• EXERCISE DESCRIPTION
Take each line in the entries below that holds "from" and show it.

• INPUT RECORDS
......

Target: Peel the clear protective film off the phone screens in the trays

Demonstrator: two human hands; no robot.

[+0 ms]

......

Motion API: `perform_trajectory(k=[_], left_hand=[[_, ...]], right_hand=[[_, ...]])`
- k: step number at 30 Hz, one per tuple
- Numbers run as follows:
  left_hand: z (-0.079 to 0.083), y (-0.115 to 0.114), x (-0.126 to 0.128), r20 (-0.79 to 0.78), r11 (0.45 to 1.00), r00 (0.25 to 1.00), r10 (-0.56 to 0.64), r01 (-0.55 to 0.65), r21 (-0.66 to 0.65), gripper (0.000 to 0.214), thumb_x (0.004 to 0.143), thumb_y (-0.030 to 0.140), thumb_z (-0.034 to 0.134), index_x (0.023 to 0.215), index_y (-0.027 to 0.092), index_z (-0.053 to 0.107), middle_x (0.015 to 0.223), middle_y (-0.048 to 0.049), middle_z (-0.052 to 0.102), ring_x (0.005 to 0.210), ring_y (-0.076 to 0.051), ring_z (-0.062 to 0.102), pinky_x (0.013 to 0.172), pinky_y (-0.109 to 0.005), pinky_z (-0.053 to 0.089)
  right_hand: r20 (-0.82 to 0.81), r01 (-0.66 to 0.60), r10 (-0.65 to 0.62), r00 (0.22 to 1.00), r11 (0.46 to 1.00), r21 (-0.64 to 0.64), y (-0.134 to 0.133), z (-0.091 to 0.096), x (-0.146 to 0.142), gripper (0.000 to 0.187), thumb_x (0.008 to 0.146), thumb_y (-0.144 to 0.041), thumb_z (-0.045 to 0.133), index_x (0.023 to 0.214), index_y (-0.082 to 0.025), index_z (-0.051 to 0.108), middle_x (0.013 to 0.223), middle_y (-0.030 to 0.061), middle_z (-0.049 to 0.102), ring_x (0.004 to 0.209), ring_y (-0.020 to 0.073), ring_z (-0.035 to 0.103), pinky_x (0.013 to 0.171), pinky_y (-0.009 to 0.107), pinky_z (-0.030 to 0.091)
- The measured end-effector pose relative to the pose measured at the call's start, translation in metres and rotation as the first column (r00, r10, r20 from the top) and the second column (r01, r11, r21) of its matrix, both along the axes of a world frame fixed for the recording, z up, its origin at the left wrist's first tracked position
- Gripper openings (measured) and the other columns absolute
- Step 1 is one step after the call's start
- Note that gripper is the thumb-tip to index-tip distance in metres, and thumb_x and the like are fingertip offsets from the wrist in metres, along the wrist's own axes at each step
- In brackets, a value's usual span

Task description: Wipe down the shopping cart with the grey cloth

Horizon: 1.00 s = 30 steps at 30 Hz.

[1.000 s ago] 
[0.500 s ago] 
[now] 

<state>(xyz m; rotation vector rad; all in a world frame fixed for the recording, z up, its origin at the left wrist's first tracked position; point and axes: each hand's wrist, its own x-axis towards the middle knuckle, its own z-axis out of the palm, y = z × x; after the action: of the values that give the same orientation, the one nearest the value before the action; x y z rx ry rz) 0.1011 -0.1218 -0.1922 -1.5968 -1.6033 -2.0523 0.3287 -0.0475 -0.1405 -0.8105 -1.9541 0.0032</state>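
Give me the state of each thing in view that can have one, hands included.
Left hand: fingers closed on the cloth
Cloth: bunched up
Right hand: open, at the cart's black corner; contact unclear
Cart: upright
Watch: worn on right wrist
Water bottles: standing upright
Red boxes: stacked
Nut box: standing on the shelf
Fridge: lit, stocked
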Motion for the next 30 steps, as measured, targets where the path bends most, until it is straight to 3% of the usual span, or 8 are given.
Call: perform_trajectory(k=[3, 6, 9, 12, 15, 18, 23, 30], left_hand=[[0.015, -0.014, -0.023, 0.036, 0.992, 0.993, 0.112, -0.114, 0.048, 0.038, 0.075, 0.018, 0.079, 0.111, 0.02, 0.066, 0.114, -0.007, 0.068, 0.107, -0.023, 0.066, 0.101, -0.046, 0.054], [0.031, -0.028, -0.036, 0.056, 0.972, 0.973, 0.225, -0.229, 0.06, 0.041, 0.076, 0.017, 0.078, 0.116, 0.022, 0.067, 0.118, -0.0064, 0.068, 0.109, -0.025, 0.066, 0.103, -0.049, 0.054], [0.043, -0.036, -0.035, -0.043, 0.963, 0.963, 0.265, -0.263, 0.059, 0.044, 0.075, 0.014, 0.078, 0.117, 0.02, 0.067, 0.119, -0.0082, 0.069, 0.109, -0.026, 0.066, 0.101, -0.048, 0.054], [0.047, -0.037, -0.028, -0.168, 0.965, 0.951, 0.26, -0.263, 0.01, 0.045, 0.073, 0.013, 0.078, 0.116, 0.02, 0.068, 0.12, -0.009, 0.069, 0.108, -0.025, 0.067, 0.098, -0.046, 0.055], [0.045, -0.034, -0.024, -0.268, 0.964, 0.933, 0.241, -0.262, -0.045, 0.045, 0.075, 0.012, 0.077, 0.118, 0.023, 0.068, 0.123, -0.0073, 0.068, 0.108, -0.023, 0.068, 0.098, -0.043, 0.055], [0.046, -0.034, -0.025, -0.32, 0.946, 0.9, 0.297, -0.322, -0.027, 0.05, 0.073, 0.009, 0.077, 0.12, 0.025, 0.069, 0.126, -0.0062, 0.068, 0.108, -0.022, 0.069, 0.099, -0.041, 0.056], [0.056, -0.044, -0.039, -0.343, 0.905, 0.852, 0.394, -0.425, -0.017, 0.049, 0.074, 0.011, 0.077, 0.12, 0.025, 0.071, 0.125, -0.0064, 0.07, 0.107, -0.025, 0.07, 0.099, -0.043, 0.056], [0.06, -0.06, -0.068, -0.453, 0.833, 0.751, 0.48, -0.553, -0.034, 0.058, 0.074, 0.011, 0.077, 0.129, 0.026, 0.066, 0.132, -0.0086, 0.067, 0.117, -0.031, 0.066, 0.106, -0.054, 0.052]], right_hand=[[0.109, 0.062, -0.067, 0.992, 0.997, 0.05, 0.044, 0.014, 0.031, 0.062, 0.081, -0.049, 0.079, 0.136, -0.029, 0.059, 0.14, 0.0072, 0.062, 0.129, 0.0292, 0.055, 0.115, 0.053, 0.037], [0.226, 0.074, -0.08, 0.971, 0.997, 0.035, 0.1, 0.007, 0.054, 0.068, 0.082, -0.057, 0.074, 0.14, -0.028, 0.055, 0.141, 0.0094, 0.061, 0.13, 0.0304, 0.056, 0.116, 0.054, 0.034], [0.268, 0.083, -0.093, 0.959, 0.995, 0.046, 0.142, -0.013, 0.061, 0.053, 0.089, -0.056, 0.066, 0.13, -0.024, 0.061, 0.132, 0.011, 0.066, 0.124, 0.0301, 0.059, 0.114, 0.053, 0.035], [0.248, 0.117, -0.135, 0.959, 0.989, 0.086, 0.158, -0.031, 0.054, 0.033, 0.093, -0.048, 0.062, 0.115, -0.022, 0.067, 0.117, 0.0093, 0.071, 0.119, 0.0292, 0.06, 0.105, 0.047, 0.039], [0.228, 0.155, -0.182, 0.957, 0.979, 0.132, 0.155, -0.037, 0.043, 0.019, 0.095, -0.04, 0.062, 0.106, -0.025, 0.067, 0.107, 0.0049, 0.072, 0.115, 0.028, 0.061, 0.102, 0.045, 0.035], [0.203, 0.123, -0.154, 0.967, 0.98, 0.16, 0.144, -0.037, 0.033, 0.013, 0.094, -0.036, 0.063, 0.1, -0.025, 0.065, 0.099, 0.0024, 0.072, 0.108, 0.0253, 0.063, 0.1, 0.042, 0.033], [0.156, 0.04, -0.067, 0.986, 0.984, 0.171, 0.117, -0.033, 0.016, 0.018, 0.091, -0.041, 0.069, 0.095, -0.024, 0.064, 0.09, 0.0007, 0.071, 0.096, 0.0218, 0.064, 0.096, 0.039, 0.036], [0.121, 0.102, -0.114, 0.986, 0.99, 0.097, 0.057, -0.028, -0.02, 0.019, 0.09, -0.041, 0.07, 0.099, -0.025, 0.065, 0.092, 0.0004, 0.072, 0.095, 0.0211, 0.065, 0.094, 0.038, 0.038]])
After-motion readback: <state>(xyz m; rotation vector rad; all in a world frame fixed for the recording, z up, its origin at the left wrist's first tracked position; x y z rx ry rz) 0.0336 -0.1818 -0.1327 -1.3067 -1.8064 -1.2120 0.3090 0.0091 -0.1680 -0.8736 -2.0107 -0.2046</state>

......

• REPLY TO THE TASK
- The measured end-effector pose relative to the pose measured at the call's start, translation in metres and rotation as the first column (r00, r10, r20 from the top) and the second column (r01, r11, r21) of its matrix, both along the axes of a world frame fixed for the recording, z up, its origin at the left wrist's first tracked position
- Note that gripper is the thumb-tip to index-tip distance in metres, and thumb_x and the like are fingertip offsets from the wrist in metres, along the wrist's own axes at each step

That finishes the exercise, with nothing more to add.